Erasing Alpha
How much capital must move to eliminate the alpha of an investment strategy? We address this question within a stock-level equilibrium framework that delivers a transparent decomposition of alpha erosion into three components: price impact, its pass-through into expected returns, and the ownership overlap between the targeted portfolio and the source and destination of capital. Focusing on the value strategy, we find that alpha is remarkably hard to erase: even reallocating the entire growth-fund AUM into value funds reduces value alpha from 5.6% to only 4.9%. This modest erosion implies a value capacity of about $3.1 trillion, and alternative funding sources yield even larger capacity. The same reallocation generates a whack-a-mole spillover by raising momentum alpha. Our results suggest that even capital flows large enough to generate meaningful price impact translate into only modest changes in alphas, and that overlapping portfolio holdings can mechanically redistribute alpha across strategies rather than eliminate it.
Andrea Tamoni
Andrea Tamoni is an Associate Professor of Finance at the University of Notre Dame. Previously, he held positions at Rutgers Business School and the London School of Economics and Political Science. Andrea earned his Ph.D. from Bocconi University and was an Associate at Deutsche Bank prior to his doctorate.

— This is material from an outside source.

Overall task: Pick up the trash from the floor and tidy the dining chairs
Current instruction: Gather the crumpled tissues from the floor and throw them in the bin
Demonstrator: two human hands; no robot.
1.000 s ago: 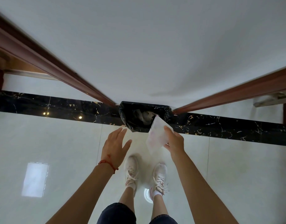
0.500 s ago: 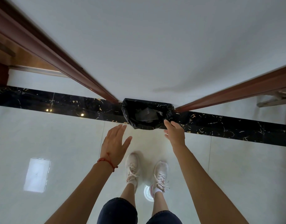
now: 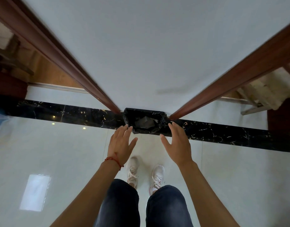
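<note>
A trash bin (image 3: 145,113) lined with a black bag stands on the floor against the white wall, straight ahead of me. Crumpled grey and white trash (image 3: 145,122) lies inside it. My left hand (image 3: 121,144), with a red string bracelet at the wrist, is spread flat and empty just left of the bin's near rim. My right hand (image 3: 177,142) is also spread and empty, just right of the rim. Neither hand touches the bin.
A white wall panel (image 3: 149,54) framed by brown wooden door trims (image 3: 62,51) rises ahead. A black marble strip (image 3: 222,133) crosses the glossy white tiled floor. Wooden furniture (image 3: 262,90) shows through the right opening. My feet in white sneakers (image 3: 132,171) stand below the bin.
My right hand held a white wrapper over the bin one second ago; it has let go and the wrapper now lies in the bin. Both hands are spread and empty.
</note>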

Andrea specializes in empirical asset pricing, macro-finance, and financial econometrics. His current research examines the impact of investor demand on asset prices and returns. He has also investigated the dynamics of stock and bond returns and the interaction between monetary and fiscal policy with the term structure of interest rates. His work has been published in top journals like the Journal of Financial Economics, Review of Financial Studies, and the Journal of Financial and Quantitative Analysis.
Andrea has designed and led courses on Investments, Financial Derivatives, Fixed Income Markets, and Financial Econometrics at the MSc., Executive, and Ph.D. levels.